# Doubling vs Folding



## Bucky Webb (Feb 5, 2015)

For example, is there any benefit to using double 3/4" bands on each side instead of cutting one 1.5" band and folding it in half lengthwise?


----------



## poekoelan (Jan 1, 2013)

Don't shoot flats anymore but when I did, here is what I noticed.

Wide folded bands pros: Quicker and easier to make than narrower doubles.

Wide folded bands cons: They seemed noisier to me than narrower doubles. Not as neat looking.

Those are the only differences I ever noticed. Speed is the same.

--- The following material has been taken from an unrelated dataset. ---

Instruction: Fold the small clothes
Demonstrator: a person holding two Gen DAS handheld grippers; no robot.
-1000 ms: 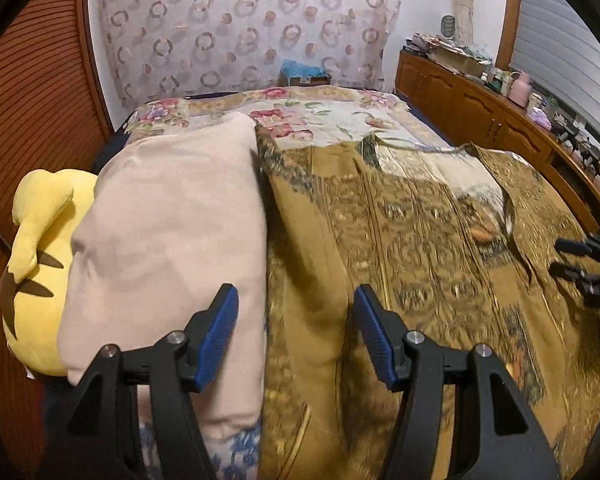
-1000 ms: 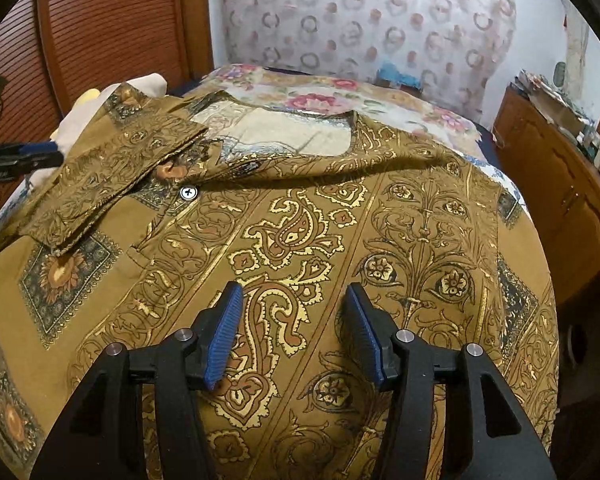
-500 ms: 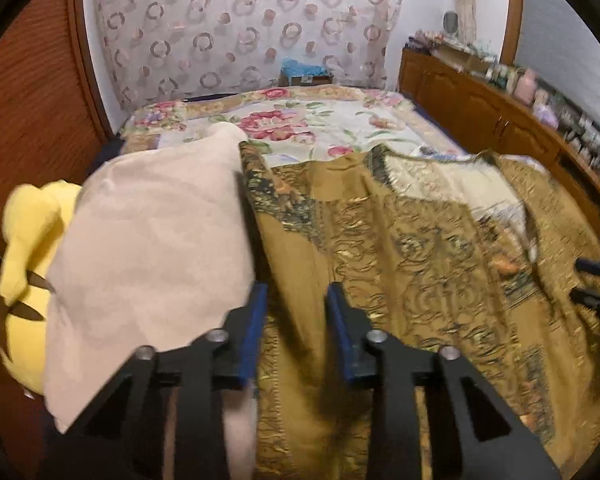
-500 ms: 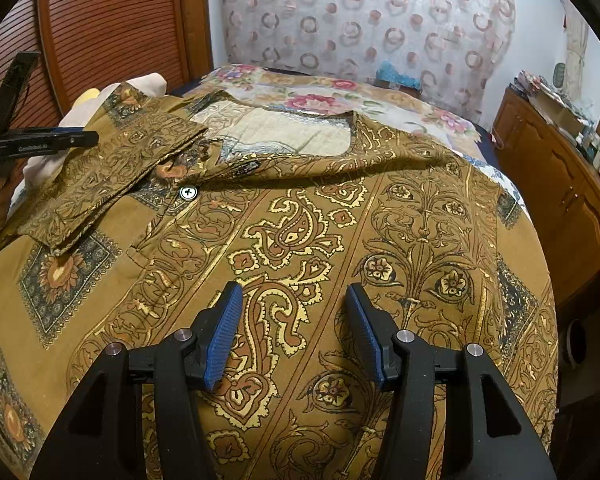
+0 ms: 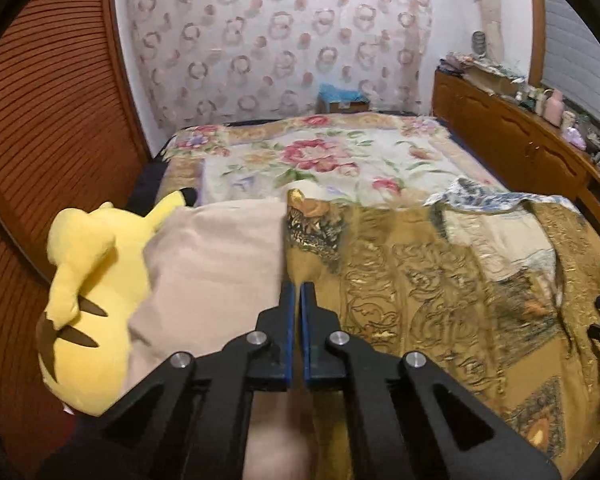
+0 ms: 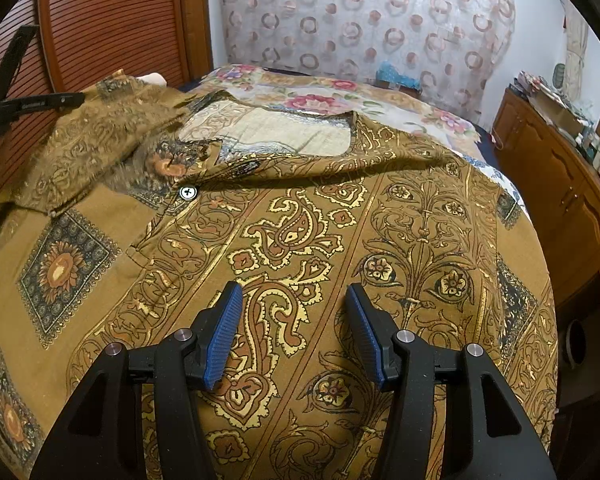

When I did shoot flats, I went with wide folded because I was going through band sets so fast and it was just easier to go that route.


----------



## Imperial (Feb 9, 2011)

i like to fold them in a tri-fold manner when possible. when drawn to anchor, they sorta look and line up like tubes.


----------



## Bucky Webb (Feb 5, 2015)

Hmmm....anyone ever tried rolling them lengthwise?


----------



## Mr-W (Jun 17, 2015)

I always cut single wider bands. I brought a torque (it has 30mm fork tips) so I can lay my 30-20's and even 35-25's on flat without having to fold them...

I find the single bands are abit faster than doubles of the same size. Maybe that's just my imagination I dunno...?


----------